What the task requires → Please report each line of the data below that contains "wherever".

The data →
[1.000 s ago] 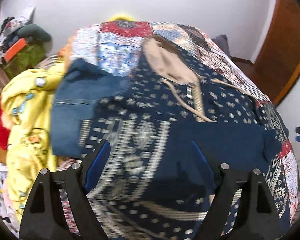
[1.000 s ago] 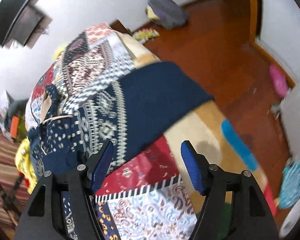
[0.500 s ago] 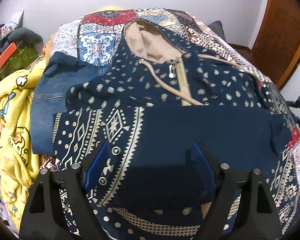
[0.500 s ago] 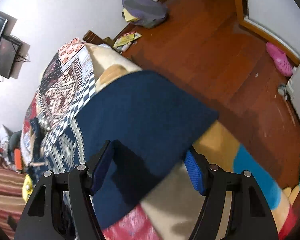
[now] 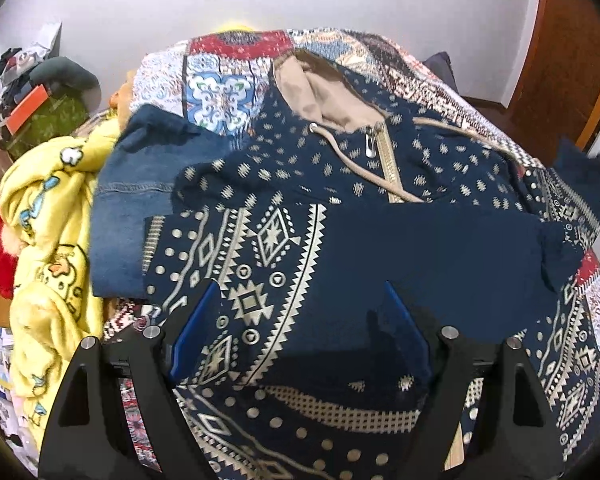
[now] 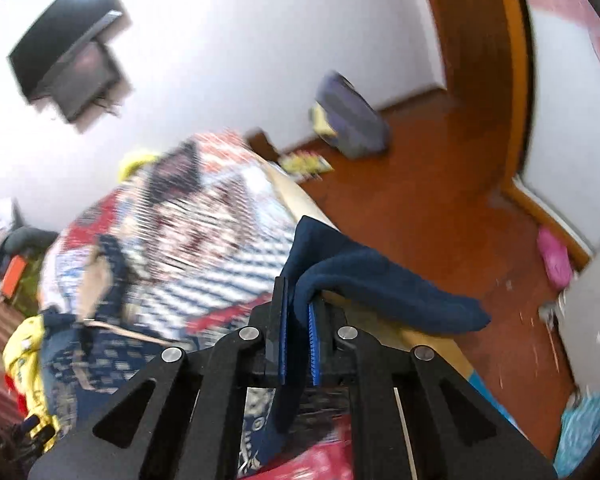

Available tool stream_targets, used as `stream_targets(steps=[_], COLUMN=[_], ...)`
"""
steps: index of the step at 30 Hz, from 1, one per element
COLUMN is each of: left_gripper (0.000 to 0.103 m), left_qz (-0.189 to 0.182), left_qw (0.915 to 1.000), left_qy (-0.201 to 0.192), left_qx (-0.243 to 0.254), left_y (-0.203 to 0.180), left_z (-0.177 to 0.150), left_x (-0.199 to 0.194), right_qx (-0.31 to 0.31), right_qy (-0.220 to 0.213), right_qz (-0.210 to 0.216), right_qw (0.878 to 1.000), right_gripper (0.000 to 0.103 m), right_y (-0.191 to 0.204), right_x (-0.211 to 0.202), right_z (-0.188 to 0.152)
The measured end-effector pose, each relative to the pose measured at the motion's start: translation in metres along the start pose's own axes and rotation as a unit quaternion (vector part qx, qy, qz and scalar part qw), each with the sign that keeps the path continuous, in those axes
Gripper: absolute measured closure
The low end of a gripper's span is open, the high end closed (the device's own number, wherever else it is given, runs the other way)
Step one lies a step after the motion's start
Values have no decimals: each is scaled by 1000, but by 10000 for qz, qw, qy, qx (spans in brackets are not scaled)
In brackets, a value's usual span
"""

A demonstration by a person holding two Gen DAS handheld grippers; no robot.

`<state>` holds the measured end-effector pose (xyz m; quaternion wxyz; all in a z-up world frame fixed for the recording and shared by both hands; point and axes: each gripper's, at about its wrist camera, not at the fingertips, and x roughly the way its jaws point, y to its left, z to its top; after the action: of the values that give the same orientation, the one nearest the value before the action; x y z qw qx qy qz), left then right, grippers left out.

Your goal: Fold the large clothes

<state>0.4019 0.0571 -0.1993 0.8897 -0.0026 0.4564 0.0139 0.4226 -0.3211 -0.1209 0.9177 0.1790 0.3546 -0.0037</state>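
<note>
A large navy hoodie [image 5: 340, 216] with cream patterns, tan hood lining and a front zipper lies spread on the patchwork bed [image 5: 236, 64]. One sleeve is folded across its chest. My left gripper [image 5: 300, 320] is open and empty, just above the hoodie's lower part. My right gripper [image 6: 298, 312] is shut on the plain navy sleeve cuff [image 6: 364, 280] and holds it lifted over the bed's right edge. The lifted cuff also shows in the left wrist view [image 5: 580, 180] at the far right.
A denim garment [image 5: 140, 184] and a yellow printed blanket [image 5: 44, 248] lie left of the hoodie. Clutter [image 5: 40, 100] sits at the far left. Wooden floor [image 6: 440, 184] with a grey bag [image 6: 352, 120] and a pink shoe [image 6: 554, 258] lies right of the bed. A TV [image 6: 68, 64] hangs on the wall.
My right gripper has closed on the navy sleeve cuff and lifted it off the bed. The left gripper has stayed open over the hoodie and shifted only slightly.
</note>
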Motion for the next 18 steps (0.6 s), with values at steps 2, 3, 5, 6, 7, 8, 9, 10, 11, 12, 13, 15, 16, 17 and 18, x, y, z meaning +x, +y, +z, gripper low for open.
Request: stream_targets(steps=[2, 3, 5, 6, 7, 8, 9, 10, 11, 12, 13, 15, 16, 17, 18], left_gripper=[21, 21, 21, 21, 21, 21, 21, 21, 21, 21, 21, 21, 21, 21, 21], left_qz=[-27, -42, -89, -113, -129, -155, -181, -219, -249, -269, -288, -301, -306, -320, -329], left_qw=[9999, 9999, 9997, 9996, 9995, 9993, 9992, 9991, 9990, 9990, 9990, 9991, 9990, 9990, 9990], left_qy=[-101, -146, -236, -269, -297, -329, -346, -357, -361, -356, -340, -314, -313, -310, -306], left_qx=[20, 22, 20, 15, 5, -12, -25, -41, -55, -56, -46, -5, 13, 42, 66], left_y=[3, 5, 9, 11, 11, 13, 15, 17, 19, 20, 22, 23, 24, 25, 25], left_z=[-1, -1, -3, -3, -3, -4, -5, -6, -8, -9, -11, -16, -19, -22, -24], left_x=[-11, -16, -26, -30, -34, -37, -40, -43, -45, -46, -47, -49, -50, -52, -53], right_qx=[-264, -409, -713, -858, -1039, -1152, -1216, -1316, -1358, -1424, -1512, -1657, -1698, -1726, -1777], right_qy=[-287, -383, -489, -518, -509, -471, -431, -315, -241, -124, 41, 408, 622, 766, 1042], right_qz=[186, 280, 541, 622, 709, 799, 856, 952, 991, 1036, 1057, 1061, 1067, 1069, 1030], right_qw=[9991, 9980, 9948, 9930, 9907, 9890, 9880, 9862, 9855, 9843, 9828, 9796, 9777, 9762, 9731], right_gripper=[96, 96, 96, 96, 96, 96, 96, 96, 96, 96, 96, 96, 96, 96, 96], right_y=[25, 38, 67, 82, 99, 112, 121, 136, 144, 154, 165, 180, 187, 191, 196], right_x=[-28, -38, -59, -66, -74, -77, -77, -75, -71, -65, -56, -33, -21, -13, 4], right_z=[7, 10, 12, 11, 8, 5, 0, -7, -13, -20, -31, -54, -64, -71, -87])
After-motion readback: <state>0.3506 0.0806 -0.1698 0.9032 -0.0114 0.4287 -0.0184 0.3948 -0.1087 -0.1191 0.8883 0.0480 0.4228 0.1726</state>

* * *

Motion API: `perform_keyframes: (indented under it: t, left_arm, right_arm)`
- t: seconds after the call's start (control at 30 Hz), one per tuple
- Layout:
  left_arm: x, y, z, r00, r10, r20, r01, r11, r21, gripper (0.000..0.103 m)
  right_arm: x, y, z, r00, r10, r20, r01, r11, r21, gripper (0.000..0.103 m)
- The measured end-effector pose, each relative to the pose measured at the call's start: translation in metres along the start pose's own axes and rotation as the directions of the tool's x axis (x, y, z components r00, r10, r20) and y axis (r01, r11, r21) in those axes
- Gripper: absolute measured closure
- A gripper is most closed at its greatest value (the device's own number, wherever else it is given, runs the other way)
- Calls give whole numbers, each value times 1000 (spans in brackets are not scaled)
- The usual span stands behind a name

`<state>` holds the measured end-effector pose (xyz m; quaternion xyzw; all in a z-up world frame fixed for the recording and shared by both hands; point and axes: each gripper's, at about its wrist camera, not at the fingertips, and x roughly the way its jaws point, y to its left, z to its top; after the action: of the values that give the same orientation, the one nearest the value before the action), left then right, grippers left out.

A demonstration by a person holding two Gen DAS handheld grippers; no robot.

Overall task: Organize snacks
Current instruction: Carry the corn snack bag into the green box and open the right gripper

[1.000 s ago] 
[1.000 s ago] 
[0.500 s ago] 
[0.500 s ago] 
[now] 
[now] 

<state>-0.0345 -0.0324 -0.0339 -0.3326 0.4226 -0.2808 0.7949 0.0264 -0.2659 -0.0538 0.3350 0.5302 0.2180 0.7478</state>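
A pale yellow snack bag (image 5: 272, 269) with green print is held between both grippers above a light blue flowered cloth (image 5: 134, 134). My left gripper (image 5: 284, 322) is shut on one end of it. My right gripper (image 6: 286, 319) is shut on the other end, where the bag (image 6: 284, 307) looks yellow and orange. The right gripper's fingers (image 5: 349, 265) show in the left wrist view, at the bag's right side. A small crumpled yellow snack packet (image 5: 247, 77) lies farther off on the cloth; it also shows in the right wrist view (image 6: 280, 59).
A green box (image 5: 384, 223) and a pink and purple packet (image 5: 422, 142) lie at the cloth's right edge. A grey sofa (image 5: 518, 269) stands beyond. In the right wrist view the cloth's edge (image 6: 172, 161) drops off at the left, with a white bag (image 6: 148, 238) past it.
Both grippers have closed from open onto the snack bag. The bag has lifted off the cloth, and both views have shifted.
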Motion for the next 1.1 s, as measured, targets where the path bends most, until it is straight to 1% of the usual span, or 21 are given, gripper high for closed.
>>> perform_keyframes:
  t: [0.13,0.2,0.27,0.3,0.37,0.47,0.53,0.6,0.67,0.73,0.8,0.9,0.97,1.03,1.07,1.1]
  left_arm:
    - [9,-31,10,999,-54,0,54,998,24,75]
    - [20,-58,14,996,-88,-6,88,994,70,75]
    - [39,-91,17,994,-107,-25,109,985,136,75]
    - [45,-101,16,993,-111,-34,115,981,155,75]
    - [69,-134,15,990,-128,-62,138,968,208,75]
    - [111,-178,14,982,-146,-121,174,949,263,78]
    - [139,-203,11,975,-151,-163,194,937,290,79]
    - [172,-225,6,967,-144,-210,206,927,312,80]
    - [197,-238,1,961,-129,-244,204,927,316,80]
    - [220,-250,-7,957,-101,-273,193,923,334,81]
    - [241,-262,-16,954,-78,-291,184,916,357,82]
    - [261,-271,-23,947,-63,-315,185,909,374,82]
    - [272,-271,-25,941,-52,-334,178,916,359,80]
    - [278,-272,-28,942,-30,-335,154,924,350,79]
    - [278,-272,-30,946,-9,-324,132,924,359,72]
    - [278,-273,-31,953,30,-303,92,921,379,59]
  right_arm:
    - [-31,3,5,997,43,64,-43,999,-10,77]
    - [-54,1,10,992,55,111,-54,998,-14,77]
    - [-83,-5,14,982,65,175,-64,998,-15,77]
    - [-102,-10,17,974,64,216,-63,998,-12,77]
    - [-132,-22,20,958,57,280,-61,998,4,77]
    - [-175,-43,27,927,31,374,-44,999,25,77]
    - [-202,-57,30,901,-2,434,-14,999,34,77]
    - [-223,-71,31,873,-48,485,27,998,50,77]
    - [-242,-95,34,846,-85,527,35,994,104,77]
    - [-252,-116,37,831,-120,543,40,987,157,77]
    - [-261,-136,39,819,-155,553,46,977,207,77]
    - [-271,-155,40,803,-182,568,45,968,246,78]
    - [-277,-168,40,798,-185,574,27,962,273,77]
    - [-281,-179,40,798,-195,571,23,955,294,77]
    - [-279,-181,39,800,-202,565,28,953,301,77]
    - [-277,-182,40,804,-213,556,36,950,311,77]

Output below →
The low end of a gripper's span is open, the high end closed (the device's own number, wherever else it is given, runs the other way)
- A gripper is most closed at its greatest value (the device's own number, wherever else it is given, runs the other way)

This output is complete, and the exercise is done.